Nutrition Facts : Calories 110 calories, Fat 8g fat (1g saturated fat), Cholesterol 1mg cholesterol, Sodium 126mg sodium, Carbohydrate 4g carbohydrate (2g sugars, Fiber 2g fiber), Protein 3g protein. Diabetic Exchanges
Tips:
- Choose fresh, colorful vegetables. The fresher the vegetables, the better they will taste. Look for vegetables that are brightly colored and free of blemishes.
- Cut the vegetables into uniform sizes. This will help them cook evenly. If you are using a variety of vegetables, cut them into similar sizes so that they all cook at the same rate.
- Use a variety of vegetables.
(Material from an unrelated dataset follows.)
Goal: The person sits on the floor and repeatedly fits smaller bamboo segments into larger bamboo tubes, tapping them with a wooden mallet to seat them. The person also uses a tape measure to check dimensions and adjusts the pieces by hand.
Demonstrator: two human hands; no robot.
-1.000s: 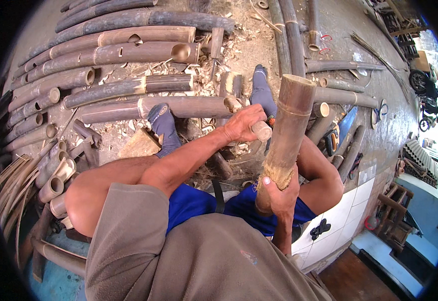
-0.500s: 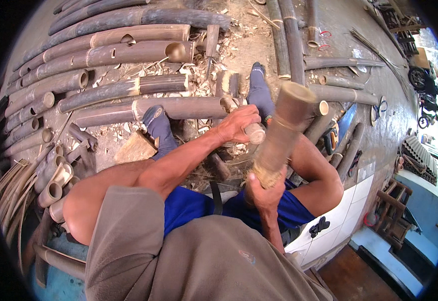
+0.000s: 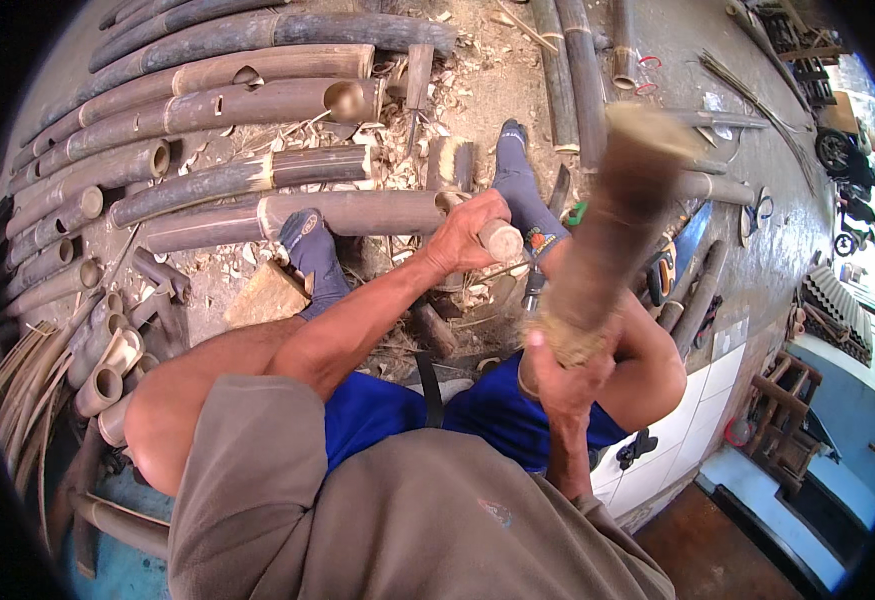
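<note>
My left hand (image 3: 465, 236) is closed around a round wooden tool handle (image 3: 500, 241), its blunt end toward me. The tool's working end is hidden by the hand, at the right end of a brown bamboo pole (image 3: 352, 213) lying crosswise in front of me. My right hand (image 3: 569, 378) grips the narrow, frayed lower part of a thick bamboo mallet (image 3: 617, 220). That mallet is raised to the right of the left hand, apart from the handle, and blurred by motion. My socked feet (image 3: 309, 245) are close to the pole, one on it and one beyond its right end.
Several bamboo poles (image 3: 247, 108) lie in rows at the far left, some with cut holes. Pale wood chips cover the ground. Another wooden-handled tool (image 3: 419, 78) lies beyond the pole. A saw (image 3: 665, 272) and sandals (image 3: 755, 213) are on the right. A wooden block (image 3: 267, 293) sits near my left foot.
My right hand has swung the mallet up and to the right, away from the handle. My left hand has shifted slightly up and left, still holding the tool.
</note>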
This will add color, flavor, and texture to your platter. Some good choices include carrots, celery, broccoli, cauliflower, and peppers.
- Season the vegetables simply. A little salt, pepper, and olive oil are all you need to bring out the natural flavors of the vegetables.
- Serve the vegetables with a dipping sauce. This is a great way to add extra flavor and moisture to the vegetables. A simple olive oil dip is a good choice, or you can try a more flavorful dip, such as hummus or ranch dressing.
Conclusion:
A fresh vegetable platter with olive oil dip is a healthy and delicious appetizer or snack. It is easy to make and can be tailored to your own preferences. With a little creativity, you can create a vegetable platter that is both beautiful and delicious.